» Collected data:
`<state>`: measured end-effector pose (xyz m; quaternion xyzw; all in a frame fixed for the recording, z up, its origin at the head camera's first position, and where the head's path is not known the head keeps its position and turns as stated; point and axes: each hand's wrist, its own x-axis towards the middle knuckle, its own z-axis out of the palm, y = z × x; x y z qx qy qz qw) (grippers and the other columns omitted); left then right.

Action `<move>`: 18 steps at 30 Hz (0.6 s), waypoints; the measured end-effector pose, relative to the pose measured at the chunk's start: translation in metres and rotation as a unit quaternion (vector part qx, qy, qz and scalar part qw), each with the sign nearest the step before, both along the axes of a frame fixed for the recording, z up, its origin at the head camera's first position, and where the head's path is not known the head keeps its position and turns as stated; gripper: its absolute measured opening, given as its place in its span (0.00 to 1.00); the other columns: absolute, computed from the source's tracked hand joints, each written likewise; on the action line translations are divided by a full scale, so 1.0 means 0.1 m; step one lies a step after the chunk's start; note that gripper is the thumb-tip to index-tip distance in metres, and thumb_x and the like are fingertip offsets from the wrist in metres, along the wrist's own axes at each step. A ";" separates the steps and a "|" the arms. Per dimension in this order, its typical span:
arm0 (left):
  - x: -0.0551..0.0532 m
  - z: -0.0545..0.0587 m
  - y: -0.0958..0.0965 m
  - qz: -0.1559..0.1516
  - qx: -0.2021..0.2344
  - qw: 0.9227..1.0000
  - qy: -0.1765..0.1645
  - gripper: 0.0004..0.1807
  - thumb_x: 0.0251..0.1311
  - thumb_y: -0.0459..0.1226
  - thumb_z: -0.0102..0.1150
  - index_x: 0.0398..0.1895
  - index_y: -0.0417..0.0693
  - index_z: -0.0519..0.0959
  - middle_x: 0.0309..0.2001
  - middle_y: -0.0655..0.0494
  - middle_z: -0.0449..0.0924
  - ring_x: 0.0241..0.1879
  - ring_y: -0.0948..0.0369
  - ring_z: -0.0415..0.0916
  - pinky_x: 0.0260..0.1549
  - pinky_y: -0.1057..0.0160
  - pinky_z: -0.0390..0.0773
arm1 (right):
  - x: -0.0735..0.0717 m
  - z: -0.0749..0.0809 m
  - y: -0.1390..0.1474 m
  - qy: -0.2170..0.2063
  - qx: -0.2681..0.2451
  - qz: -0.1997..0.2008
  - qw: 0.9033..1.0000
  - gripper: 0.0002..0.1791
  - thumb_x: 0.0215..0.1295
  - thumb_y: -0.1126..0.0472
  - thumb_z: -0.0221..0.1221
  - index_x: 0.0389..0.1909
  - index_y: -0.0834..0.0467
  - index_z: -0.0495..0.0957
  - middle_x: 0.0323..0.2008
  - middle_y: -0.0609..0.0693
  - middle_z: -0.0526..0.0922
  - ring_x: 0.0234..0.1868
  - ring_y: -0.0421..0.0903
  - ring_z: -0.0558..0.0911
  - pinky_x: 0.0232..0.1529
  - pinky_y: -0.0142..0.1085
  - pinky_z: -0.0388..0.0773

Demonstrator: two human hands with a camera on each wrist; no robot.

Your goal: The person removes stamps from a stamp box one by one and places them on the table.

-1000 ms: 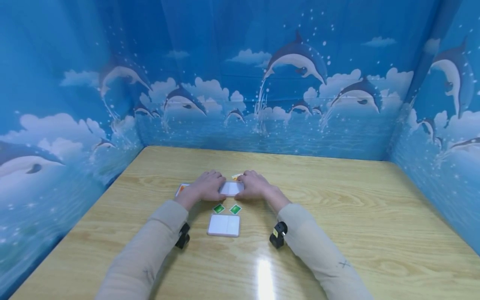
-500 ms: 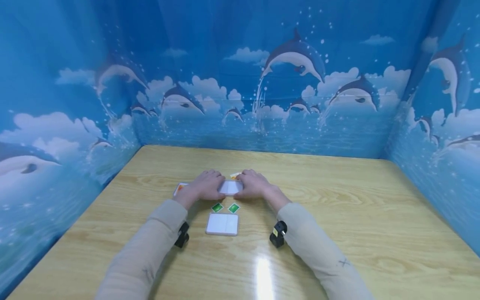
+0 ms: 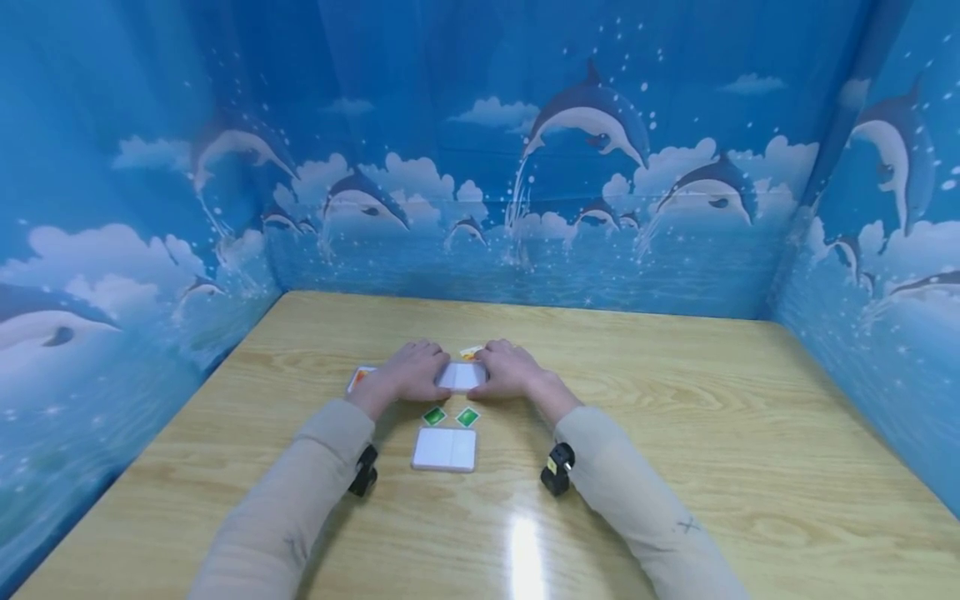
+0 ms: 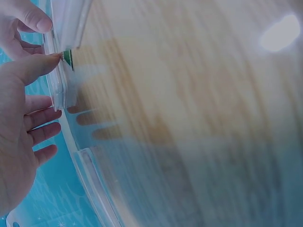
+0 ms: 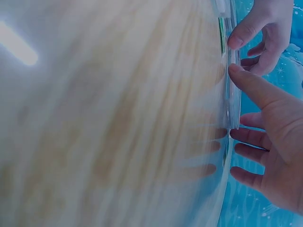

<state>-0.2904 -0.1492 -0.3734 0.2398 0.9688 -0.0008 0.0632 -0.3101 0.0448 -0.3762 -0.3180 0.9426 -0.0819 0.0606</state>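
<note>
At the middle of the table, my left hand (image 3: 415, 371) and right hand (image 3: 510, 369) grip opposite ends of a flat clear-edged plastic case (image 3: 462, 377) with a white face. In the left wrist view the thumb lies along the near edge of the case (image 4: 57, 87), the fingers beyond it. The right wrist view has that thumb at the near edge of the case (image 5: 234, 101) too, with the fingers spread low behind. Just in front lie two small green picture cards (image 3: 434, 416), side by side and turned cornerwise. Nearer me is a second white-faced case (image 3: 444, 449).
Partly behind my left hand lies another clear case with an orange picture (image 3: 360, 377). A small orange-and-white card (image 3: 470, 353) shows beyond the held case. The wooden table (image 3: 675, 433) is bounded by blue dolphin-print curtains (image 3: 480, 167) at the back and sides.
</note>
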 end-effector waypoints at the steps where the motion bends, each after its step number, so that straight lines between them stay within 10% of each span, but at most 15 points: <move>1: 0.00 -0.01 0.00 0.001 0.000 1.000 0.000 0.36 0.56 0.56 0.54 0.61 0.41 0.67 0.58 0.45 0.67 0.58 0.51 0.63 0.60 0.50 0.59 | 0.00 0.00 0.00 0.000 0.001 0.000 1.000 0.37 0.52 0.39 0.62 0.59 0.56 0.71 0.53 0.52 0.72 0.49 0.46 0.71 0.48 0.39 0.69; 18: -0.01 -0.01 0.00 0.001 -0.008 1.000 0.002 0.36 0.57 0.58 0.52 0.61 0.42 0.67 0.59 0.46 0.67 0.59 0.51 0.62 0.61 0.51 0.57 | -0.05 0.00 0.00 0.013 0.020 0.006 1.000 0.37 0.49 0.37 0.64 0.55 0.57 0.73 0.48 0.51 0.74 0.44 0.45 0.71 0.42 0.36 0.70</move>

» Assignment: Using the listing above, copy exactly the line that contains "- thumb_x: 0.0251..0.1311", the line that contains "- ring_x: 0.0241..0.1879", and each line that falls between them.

» Task result:
  - thumb_x: 0.0251..0.1311
  - thumb_y: -0.0459..0.1226
  - thumb_z: -0.0102..0.1150
  - index_x: 0.0398..0.1895
  - index_y: -0.0417..0.0693
  - index_z: -0.0519..0.0959
  - middle_x: 0.0309..0.2001
  - middle_y: -0.0655..0.0494
  - middle_z: -0.0449..0.0924
  - ring_x: 0.0241..0.1879

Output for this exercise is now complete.